§ WHAT IS EXPECTED: Find the line containing "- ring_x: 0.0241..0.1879" in the entries below. Restate it and each line after it, word for word, up to and including the line containing "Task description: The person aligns".
RECORDS FOR THIS TASK START
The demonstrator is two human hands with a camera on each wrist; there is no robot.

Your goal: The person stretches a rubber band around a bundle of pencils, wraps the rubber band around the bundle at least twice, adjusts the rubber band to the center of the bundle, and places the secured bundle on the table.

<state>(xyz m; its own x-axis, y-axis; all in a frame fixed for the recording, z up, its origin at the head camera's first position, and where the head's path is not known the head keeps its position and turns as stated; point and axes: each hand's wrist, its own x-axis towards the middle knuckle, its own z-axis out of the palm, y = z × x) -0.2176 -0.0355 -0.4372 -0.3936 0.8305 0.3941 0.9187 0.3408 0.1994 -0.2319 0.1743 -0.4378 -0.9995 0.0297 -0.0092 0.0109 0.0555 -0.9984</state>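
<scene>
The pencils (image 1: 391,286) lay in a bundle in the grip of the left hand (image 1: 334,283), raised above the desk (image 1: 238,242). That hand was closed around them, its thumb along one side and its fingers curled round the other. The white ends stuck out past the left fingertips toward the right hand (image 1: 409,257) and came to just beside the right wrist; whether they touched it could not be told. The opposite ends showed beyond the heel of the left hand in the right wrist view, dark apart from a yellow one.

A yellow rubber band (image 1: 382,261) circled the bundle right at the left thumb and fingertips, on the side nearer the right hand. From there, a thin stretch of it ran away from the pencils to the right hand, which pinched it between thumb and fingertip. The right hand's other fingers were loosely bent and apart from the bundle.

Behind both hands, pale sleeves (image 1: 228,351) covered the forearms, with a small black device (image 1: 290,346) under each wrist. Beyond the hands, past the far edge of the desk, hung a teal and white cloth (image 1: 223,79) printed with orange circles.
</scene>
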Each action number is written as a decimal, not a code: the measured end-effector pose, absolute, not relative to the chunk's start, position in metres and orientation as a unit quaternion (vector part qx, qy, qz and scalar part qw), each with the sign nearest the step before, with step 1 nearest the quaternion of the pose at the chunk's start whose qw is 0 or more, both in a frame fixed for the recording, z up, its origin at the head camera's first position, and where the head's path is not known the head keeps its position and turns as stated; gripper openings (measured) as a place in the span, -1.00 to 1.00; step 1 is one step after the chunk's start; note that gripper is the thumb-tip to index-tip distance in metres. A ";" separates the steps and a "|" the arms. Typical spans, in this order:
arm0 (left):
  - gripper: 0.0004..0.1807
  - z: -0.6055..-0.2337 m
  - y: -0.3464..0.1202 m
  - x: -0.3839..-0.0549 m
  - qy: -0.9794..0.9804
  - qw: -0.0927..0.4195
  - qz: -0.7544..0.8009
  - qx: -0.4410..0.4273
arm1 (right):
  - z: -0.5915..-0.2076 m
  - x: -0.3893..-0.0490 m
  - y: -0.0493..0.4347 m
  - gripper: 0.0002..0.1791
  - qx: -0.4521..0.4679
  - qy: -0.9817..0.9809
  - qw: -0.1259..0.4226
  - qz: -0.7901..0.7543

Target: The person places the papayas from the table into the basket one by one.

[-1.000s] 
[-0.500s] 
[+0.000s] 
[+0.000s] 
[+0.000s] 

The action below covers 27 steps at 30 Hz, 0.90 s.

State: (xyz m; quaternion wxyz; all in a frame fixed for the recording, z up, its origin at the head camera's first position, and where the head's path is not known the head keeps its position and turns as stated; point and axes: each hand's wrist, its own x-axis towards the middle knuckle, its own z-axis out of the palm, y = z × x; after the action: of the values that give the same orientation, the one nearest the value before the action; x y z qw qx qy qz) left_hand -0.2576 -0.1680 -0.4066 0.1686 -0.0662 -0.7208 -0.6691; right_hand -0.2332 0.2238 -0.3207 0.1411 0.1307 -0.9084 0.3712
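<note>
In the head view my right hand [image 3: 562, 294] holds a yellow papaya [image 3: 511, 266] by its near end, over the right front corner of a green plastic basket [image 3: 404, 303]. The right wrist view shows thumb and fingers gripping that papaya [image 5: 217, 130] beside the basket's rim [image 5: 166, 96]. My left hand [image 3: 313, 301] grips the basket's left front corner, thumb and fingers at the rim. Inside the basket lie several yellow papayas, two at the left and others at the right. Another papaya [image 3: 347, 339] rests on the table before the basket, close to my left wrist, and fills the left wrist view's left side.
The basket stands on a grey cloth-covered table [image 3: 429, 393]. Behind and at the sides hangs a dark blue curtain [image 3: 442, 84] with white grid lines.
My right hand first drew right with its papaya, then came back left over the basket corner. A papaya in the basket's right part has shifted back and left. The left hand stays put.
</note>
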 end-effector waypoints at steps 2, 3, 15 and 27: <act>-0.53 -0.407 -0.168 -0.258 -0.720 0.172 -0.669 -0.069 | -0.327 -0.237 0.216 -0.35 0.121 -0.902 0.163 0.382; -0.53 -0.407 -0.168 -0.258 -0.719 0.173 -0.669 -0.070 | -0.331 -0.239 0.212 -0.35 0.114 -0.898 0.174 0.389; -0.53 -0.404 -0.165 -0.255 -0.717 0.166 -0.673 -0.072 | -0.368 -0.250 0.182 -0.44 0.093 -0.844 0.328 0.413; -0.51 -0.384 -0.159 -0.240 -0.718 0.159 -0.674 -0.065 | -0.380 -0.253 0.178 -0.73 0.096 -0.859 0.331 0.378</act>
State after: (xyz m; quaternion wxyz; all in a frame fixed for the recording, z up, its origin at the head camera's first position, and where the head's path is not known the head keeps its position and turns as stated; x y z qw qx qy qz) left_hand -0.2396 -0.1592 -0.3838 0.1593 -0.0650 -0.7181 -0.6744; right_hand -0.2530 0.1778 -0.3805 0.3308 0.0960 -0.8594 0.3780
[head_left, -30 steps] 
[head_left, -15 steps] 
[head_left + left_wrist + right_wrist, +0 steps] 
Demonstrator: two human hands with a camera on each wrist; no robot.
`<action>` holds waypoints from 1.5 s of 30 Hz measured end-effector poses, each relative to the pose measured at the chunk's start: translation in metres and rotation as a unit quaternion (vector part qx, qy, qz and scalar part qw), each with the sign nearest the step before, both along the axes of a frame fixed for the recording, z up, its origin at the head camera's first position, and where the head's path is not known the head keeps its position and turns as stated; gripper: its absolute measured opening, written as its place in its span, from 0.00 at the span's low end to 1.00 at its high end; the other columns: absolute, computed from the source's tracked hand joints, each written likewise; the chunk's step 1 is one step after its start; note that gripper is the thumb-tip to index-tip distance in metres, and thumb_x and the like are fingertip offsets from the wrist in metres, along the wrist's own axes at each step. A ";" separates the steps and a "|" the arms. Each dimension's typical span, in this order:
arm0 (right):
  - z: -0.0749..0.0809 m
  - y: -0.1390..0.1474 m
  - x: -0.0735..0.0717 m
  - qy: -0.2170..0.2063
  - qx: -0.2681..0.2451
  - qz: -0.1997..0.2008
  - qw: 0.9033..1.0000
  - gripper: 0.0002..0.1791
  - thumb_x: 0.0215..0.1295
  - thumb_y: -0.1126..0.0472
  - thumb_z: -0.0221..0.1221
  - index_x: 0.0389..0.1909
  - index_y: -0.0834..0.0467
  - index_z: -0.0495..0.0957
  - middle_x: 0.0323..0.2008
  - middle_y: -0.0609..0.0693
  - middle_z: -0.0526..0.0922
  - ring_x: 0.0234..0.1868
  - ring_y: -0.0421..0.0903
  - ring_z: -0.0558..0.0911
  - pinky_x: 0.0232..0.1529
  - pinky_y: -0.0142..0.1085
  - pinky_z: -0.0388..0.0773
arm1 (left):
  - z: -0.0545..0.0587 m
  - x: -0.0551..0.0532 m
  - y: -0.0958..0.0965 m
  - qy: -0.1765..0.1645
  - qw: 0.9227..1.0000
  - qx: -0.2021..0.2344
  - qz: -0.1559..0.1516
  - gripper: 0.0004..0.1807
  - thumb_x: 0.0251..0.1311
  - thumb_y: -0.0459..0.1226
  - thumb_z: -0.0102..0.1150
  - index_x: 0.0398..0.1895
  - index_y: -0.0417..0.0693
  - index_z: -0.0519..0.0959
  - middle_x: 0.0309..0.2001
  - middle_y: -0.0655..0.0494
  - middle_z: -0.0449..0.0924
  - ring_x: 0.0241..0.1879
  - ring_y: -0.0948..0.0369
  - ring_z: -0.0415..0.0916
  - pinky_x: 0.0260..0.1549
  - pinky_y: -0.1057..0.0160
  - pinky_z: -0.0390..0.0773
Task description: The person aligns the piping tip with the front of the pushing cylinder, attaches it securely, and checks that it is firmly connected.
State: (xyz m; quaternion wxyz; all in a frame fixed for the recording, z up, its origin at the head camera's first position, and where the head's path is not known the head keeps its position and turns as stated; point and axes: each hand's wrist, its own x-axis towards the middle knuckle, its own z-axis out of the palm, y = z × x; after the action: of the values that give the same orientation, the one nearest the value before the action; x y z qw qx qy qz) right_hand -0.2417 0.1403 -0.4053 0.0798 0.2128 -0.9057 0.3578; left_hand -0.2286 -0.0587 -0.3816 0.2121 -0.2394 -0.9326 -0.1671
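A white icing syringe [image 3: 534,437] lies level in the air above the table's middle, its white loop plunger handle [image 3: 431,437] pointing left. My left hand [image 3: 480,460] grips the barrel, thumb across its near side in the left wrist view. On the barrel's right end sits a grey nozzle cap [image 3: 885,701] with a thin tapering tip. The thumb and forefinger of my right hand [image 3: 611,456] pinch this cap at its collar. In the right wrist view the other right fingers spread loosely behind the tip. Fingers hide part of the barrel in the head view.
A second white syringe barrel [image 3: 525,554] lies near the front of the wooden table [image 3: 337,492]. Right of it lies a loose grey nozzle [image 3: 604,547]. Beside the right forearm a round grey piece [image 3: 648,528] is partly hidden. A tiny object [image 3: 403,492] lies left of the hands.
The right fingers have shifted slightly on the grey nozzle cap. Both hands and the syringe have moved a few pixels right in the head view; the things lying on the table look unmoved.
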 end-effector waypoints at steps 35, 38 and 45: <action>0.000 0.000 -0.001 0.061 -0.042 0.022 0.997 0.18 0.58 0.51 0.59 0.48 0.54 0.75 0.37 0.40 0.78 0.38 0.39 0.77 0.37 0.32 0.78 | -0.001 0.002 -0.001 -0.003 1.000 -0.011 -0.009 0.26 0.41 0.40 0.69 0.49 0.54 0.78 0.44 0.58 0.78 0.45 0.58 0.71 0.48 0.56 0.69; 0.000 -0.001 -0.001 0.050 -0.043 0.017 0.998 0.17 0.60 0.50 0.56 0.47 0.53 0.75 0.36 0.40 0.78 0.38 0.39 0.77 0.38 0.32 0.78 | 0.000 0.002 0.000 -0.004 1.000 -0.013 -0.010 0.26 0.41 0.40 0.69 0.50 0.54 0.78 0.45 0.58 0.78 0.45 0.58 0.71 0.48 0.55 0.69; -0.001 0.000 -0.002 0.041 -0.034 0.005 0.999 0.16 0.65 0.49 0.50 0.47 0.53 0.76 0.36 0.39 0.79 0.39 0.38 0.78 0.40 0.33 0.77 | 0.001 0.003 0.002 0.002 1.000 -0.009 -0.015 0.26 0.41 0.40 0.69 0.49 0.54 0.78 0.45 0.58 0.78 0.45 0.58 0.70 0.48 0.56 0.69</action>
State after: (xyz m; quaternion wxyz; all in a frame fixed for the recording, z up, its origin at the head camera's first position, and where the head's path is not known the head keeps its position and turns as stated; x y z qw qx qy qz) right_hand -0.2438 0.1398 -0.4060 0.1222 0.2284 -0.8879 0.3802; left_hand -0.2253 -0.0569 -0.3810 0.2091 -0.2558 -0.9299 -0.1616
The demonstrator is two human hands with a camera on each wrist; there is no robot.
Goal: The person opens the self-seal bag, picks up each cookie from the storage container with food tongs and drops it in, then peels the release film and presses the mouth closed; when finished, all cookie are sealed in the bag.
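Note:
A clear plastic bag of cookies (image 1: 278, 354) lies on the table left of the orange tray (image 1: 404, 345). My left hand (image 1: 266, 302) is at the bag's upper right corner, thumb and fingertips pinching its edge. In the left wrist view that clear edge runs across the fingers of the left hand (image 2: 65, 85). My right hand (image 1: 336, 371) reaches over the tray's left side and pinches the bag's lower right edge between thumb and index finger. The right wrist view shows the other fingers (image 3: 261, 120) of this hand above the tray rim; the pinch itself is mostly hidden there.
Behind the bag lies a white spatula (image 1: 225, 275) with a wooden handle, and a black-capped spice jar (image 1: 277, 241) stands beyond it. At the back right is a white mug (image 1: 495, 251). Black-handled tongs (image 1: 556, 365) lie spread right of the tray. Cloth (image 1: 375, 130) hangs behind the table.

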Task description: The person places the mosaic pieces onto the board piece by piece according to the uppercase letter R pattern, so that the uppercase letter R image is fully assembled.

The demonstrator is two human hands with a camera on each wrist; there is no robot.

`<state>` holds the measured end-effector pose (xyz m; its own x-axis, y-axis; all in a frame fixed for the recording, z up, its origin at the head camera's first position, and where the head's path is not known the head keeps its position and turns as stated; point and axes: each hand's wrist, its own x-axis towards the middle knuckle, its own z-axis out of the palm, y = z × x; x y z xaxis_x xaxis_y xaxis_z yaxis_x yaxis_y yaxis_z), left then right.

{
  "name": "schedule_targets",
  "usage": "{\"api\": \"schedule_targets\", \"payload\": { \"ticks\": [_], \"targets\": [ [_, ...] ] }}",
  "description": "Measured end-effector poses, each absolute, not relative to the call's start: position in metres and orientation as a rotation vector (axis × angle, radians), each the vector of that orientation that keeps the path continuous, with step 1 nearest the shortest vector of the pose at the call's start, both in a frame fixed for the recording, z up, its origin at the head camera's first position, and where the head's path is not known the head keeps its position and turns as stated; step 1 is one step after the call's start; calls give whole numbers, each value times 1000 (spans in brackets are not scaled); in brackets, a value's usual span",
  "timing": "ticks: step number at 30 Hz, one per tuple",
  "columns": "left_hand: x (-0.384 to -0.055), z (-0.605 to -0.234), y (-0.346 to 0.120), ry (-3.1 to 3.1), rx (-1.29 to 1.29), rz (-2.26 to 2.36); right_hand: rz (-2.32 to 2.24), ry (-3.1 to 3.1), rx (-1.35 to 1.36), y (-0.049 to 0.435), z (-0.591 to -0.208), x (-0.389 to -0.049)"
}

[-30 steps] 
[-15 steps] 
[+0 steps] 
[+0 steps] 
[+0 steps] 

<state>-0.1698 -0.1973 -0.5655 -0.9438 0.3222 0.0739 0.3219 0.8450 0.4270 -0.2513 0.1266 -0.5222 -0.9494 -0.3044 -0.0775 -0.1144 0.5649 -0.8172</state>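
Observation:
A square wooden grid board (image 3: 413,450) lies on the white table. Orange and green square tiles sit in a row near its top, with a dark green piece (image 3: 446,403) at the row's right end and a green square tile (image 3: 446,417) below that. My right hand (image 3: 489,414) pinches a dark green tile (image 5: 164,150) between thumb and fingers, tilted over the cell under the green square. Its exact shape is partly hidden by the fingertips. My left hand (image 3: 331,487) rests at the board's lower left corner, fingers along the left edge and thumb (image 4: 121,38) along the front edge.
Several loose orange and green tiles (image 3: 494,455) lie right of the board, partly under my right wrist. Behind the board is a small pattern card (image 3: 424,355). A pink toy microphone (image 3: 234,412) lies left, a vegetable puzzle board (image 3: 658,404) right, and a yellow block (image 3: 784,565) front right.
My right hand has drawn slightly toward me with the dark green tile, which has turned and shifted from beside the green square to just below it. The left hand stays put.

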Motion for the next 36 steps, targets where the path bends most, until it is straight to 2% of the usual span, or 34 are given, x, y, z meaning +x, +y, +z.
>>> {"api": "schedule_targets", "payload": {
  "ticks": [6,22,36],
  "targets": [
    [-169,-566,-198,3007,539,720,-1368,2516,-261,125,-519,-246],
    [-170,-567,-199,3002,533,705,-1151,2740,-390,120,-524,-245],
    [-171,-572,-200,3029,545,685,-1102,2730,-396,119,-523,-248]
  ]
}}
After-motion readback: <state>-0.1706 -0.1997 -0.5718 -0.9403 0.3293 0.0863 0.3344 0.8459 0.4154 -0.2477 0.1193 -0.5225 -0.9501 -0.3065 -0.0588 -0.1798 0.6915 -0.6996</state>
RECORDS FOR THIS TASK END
§ ANSWER SPACE:
  - ring_x: 0.0241..0.1879
  - ring_y: -0.0948..0.0369
  - ring_z: -0.0415..0.0916
  - pinky_x: 0.0260..0.1549
  - pinky_y: -0.1057..0.0160
  - pinky_z: -0.0390..0.0773
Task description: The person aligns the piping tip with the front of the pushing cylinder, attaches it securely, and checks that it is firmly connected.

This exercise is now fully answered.